From: Philippe Verdy (verdy_p@wanadoo.fr)
Date: Sat Mar 06 2004 - 10:59:38 EST
From: "Peter Kirk" <peterkirk@qaya.org>
> > Sindhi *does* have a distinction between two "kaf" characters, as it
> > writes unaspirated /k/ and aspirated /kh/ with distinct characters
> > (not using a digraph for /kh/, as Urdu does). The plain /k/ is written
> > with a "swash kaf" form (see U+06AA), while /kh/ is written with a
> > "keheh" form (U+06A9). So there is a clear need for a plain-text
> > distinction between two "kaf" letters in Sindhi.
>
>
> Now I know that "swash kaf" is not the same as kaf, so the situation is
> not as simple as I had remembered. But the point remains that letters
> which seem to be graphical variants in one language may in fact be
> distinct letters in another language. That is one good reason to avoid
> hasty unification of characters. I don't think it applies to your
> various th ligatures, but then there could well be a dictionary out
> there somewhere which uses one of your supposedly equivalent ligatures
> for the voiced th and another one for the unvoiced th.
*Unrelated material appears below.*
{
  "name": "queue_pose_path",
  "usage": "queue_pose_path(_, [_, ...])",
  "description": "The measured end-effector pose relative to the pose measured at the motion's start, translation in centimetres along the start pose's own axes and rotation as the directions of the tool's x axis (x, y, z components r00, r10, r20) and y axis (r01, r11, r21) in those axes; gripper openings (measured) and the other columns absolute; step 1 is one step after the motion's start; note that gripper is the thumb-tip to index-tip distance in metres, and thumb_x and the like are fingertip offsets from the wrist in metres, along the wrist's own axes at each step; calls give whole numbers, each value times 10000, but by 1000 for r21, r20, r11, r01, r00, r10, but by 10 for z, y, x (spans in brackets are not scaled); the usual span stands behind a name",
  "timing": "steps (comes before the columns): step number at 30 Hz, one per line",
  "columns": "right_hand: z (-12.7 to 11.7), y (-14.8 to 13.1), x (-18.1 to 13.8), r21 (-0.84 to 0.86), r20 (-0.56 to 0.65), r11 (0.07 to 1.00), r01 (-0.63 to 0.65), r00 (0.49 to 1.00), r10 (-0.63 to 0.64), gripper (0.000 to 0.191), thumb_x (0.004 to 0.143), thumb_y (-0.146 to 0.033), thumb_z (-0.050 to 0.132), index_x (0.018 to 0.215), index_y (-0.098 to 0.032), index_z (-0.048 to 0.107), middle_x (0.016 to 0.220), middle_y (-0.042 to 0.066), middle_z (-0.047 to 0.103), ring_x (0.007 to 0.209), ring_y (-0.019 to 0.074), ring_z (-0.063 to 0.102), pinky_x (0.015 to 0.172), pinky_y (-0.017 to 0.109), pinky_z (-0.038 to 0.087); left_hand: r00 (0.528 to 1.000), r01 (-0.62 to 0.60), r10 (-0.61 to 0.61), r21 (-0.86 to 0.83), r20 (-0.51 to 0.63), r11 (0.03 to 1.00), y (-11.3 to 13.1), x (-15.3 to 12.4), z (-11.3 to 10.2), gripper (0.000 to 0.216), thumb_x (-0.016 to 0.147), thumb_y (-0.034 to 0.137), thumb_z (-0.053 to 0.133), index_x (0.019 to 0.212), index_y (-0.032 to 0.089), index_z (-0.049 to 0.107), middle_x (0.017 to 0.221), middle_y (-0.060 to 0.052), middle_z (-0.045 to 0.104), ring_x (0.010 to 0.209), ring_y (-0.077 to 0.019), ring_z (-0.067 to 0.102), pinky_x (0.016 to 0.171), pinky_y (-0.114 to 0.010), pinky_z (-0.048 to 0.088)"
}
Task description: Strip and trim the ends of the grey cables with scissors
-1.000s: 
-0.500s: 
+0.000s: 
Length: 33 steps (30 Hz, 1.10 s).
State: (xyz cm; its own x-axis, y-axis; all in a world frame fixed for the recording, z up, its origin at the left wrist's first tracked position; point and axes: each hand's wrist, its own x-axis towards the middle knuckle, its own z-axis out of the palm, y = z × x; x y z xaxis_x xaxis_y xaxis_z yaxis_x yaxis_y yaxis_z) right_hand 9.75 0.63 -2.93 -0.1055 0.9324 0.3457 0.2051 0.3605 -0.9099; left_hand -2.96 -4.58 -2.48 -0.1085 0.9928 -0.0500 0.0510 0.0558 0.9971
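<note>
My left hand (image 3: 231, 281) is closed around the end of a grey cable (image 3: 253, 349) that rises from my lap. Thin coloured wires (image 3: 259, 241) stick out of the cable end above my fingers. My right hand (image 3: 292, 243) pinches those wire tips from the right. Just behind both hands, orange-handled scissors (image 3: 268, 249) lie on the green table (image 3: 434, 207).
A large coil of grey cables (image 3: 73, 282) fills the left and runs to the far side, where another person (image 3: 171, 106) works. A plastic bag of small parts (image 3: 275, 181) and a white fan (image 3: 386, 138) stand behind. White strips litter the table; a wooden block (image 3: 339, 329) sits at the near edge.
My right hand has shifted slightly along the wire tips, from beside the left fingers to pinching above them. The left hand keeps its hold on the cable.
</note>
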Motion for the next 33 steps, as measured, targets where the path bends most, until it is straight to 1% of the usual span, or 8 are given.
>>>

Don't we have a similar (but reversed) issue with the "oe" ligature in French,
where it is considered a glyphic variant (normally mandated by the correct
French typographic rules, which are sometimes considered also as orthographic)
of the two letters "o" and "e", where other languages consider "oe" as a
separate distinct letter?
Unicode chose not to unify "oe" with existing two letters, even if its the
normal presentation form for French when these two letters are written
side-by-side, unless there's an accent on the e (for example "coéquipier"), and
a few exceptions like "coexister", "coefficient", and "coercitif" which
historically where written with a "tréma" (diaeresis) on the e to avoid this
ligature; modern French has mostly removed nearly all such "tréma" except in
words like "Noël", simply because the ligature is now only used to ligate "o"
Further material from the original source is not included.